■ What is needed: Write the data below out again, exactly as each line reads.

■ Recorded data:
===============

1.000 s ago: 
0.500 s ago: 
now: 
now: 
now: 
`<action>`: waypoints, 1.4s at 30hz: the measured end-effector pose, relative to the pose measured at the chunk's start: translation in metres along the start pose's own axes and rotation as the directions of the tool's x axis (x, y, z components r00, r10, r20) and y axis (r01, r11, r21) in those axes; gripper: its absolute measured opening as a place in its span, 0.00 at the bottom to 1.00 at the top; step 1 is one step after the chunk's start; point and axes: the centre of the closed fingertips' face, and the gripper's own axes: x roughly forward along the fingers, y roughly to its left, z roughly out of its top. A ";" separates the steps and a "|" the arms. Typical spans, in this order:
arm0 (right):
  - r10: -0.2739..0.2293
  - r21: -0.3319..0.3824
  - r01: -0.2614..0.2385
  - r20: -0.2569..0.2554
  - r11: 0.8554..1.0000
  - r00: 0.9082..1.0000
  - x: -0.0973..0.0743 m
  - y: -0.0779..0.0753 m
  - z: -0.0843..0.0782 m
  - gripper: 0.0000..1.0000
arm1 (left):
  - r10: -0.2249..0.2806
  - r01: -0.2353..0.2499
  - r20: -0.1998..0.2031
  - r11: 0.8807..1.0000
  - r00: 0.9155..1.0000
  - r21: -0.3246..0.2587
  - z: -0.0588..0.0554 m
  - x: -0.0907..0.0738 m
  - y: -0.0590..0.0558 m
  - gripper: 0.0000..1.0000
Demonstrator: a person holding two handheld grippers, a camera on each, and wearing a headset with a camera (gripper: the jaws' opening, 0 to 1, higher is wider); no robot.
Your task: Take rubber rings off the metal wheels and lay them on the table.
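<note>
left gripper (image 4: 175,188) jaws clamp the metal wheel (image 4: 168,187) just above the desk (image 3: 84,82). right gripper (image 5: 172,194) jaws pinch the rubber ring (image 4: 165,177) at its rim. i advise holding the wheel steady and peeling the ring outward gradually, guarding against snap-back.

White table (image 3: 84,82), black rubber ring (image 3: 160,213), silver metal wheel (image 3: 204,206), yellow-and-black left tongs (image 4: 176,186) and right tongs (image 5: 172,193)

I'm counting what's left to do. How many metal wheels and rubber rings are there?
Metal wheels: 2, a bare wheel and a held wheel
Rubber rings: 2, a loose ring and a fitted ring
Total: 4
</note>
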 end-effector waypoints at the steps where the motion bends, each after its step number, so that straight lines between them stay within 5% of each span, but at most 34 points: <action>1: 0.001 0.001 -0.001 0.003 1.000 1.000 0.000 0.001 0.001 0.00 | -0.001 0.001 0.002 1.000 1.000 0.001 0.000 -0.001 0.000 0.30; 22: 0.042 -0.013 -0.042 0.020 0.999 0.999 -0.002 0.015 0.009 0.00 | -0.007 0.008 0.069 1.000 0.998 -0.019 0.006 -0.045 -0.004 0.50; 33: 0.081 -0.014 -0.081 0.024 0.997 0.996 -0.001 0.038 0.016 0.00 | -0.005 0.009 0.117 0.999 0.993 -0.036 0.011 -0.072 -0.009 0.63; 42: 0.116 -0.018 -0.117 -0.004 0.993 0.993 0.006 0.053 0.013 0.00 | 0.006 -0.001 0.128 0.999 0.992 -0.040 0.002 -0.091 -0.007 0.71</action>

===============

■ Exercise solution:
1.000 s ago: 
0.500 s ago: 
now: 
now: 
now: 
`<action>`: waypoints, 1.4s at 30hz: the measured end-effector pose, relative to the pose measured at the chunk's start: translation in metres along the start pose's own axes and rotation as the directions of the tool's x axis (x, y, z components r00, r10, r20) and y axis (r01, r11, r21) in those axes; gripper: its absolute measured opening as a place in its span, 0.00 at the bottom to 1.00 at the top; step 1 is one step after the chunk's start; point and axes: the centre of the closed fingertips' face, and the gripper's own axes: x roughly forward along the fingers, y roughly to its left, z roughly out of its top. A ";" separates the steps and a "|" the arms. Typical spans, in this order:
arm0 (right):
  - r10: -0.2739..0.2293
  - r21: -0.3319..0.3824
  - r01: -0.2614..0.2385
  - r20: -0.2569..0.2554
  - r11: 0.8554..1.0000
  - r00: 0.9082..1.0000
  - x: -0.0973..0.0743 m
  - y: -0.0779..0.0753 m
  - z: -0.0843..0.0782 m
  - gripper: 0.0000..1.0000
arm1 (left):
  - r10: -0.2249..0.2806
  - r01: -0.2353..0.2499
  - r20: -0.1998..0.2031
  - r11: 0.8807..1.0000
  - r00: 0.9155..1.0000
  - r21: -0.3246..0.2587
  - z: -0.0588..0.0554 m
  - x: -0.0907..0.0738 m
  - y: -0.0590..0.0558 m
  - gripper: 0.0000..1.0000
Demonstrator: a person holding two handheld grippers, a camera on each, and wearing a headset with a camera (gripper: the jaws' opening, 0 to 1, higher is wider); no robot.
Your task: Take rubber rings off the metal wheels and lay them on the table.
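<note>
left gripper (image 4: 175,188) jaws clamp the metal wheel (image 4: 168,187) just above the desk (image 3: 84,82). right gripper (image 5: 172,194) jaws pinch the rubber ring (image 4: 165,177) at its rim. i advise holding the wheel steady and peeling the ring outward gradually, guarding against snap-back.

White table (image 3: 84,82), black rubber ring (image 3: 160,213), silver metal wheel (image 3: 204,206), yellow-and-black left tongs (image 4: 176,186) and right tongs (image 5: 172,193)

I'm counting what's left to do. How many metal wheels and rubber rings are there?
Metal wheels: 2, a bare wheel and a held wheel
Rubber rings: 2, a loose ring and a fitted ring
Total: 4
</note>
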 end-effector waypoints at the steps where the motion bends, each after its step number, so that straight lines between them stay within 5% of each span, but at most 34 points: <action>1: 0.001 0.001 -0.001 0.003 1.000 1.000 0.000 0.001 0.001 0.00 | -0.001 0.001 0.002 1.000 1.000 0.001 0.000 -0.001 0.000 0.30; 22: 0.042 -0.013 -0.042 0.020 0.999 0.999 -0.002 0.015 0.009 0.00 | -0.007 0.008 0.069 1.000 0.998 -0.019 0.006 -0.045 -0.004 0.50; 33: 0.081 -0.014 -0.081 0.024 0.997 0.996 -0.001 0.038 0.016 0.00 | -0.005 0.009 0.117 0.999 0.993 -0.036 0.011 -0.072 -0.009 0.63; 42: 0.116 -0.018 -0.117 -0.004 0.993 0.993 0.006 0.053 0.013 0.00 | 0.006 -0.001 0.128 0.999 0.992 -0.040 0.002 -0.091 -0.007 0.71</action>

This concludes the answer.